In an IT initiative that has customers as end users there are two critical objectives:
1) We need to understand what a customer wants (Customer Satisfaction Expectations)
2) We need to deliver a product that satisfies this need (Customer Satisfaction Experience)
The Voice of the Customer (VoC) technique addresses the first objective and is readily embraced by business stakeholders. They would be very open to follow the linear workflow of this technique, because it accommodates their own reporting structure...
VOC Workflow:
Set up strategic alignment on where the business is willing to go (Voice of the customer might be the guiding light, but Voice of the Board sets the strategic boundaries and context for the initiative)
Gather and analyze data to obtain actionable feedback (Usually business data is analyzed first, as a prelude to carrying out a very focused customer survey)
Disseminate insights across all business units and set actions in motion
Review results via other surveys and/or changes in VoC metrics.
Notice how the emphasis is on backing up with data the identification of a business need and the validation of project results, not so much on thinking how will the product satisfy the customer need.

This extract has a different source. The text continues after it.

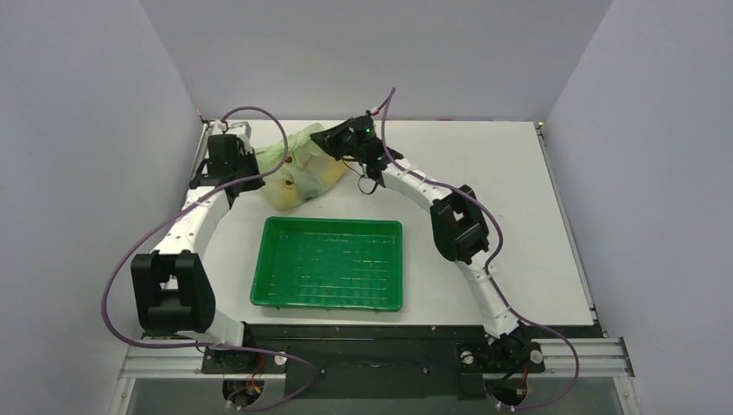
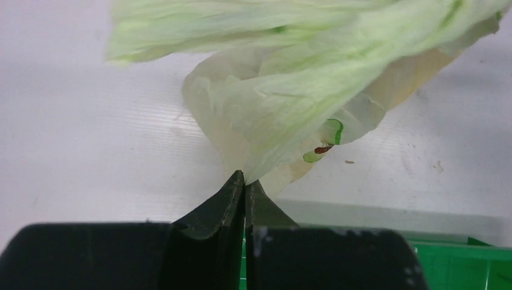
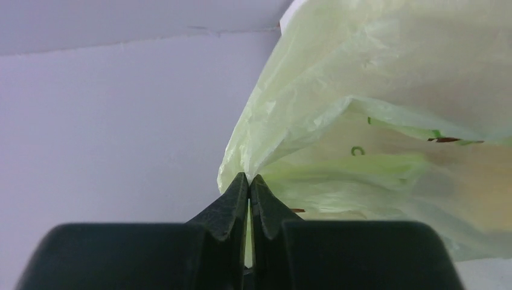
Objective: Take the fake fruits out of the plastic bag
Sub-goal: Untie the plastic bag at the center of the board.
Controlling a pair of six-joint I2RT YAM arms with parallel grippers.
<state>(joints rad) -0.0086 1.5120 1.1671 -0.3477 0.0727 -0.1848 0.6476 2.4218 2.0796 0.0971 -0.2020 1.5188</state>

On the other hand, IT delivery stakeholders are at greater ease with the “how”. They can build on the VoC strategic insights established by the business side, and within the boundaries set by governance; they can set off a Customer Centered Design (iterative) workflow that maximizes customer experience:
Customer Centered Design Workflow:
Contextual design study
Competitor product analysis
UI design and prototype testing
Usability requirements
Software Implementation (1)
Usability tests with early product versions (2)
Change requests (3)
Back to (1) until all change requests are completed
An effective Business Analyst would need to be capable of facilitating both techniques during the project lifecycle, switching the deck of cards at different stretches, depending on stakeholders and project deliverables.
The illustration below portraits a high level view of how a business analyst would manage requirements and validate a solution for the project team, combining VoC and CCD:
First, business analyst would use VoC to deliver enterprise analysis (Business Case) and the requirements baseline validated by business owners (BRD). Next, the analyst would facilitate iterative sessions between IT and sample customers, as they assess gaps in design and deliver product (This is all done within the boundaries set by Business Case and BRD). Finally, after these Customer Centered Design sprints are completed and product is released, Business Analyst will support assessment and validation of the solution via VoC surveys and gathered metrics.
It is important to make an observation in contrast with our “Starbucks scenario” mentioned at the beginning: In a pure AGILE product lifecycle, the boundaries for CCD (desirability, viability, and feasibility) are all handled simultaneously during the sprint, because business sponsors, owners, and technologists are having the lattes together. In more complex organizations, the Business Case and the BRD will contain the viability boundary and the Business Analyst will have to take on the business role and alert project management on change requests that need to be reviewed by owners and sponsors.
Unfortunately, this is the most AGILE it can get for many organizations.